Fragmentation in the Android
camp? Only if you're talking about smartphones. Since the introduction of Amazon's
Kindle Fire tablet, buyers looking for a low-cost Android slate that doesn't suck have had a serviceable option. So serviceable and affordable, in fact, that fragmentation in the Android tablet space could cease to be a problem in the not-too-distant future if things continue the way they are. Don't believe it? Well, according to comScore, the Kindle Fire accounted for 54.4 percent of all Android tablets at the end of February 2012.
That's up significantly from 41.8 percent at the end of January 2012, and from 29.4 percent -- or less than a third -- at the end of December 2011. Without a doubt, the Kindle Fire is the Android tablet to beat in terms of consumer sales and market share.

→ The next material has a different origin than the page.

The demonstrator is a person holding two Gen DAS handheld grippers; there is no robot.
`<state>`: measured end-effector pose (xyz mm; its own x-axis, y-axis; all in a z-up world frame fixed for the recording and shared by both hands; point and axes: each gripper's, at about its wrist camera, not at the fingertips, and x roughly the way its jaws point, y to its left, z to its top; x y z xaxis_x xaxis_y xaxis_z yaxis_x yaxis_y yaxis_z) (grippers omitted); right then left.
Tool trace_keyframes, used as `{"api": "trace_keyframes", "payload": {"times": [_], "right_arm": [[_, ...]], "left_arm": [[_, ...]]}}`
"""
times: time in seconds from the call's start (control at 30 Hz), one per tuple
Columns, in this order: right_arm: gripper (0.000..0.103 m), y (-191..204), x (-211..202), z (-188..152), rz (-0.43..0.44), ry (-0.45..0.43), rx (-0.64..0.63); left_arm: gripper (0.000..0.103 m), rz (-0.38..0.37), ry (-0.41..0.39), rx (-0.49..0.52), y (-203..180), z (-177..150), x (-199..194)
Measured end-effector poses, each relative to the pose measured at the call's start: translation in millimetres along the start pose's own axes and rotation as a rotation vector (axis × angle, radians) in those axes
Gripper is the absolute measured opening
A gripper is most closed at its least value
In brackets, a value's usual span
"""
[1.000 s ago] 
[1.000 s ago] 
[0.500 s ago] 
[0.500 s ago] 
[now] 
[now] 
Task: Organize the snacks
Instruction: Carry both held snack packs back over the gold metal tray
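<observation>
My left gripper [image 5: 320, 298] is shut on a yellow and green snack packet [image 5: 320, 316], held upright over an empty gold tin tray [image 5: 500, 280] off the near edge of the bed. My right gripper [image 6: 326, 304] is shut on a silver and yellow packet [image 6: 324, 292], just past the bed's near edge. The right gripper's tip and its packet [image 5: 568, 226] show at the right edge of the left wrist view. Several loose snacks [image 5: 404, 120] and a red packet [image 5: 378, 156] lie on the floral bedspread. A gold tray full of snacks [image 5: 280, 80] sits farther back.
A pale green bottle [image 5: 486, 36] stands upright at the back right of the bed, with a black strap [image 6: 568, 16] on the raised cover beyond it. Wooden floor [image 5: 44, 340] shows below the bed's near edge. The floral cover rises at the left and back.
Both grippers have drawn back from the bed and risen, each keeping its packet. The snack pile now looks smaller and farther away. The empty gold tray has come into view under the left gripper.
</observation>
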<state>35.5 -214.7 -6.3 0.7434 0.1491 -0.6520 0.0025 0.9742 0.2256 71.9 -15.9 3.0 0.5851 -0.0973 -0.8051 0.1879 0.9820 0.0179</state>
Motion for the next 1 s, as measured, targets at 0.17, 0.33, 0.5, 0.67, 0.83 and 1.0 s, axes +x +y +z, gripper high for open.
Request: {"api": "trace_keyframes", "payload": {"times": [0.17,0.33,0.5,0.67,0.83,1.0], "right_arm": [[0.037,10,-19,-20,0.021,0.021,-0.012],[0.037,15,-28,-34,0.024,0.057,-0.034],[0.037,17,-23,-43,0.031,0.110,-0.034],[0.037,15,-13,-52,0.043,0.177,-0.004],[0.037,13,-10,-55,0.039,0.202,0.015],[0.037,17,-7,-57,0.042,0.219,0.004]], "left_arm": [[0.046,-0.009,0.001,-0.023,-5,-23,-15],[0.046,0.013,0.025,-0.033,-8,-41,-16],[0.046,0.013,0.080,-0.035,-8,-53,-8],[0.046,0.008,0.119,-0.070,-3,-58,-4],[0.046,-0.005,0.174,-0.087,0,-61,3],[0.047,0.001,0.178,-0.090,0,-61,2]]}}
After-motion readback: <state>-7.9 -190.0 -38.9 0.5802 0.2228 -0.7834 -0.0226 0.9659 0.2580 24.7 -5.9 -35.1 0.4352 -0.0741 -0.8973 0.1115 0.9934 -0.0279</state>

Putting the Kindle Fire's success in perspective is the fact that Samsung's entire Galaxy Tab family trailed a distant second place with a 15.4 percent share, followed by Motorola's Xoom (7 percent), the Asus Transformer (6.3 percent), and a number of other Android tablets ranging from 0.7 percent (Sony Tablet S) to 5.7 percent (Toshiba AT100).
As a whole, tablet adoption among U.S. consumers is seeing remarkable growth, which isn't terribly surprising considering how young these devices are. What will be interesting to watch is how the upcoming crop of lower cost Android slates will affect the Kindle Fire's market share.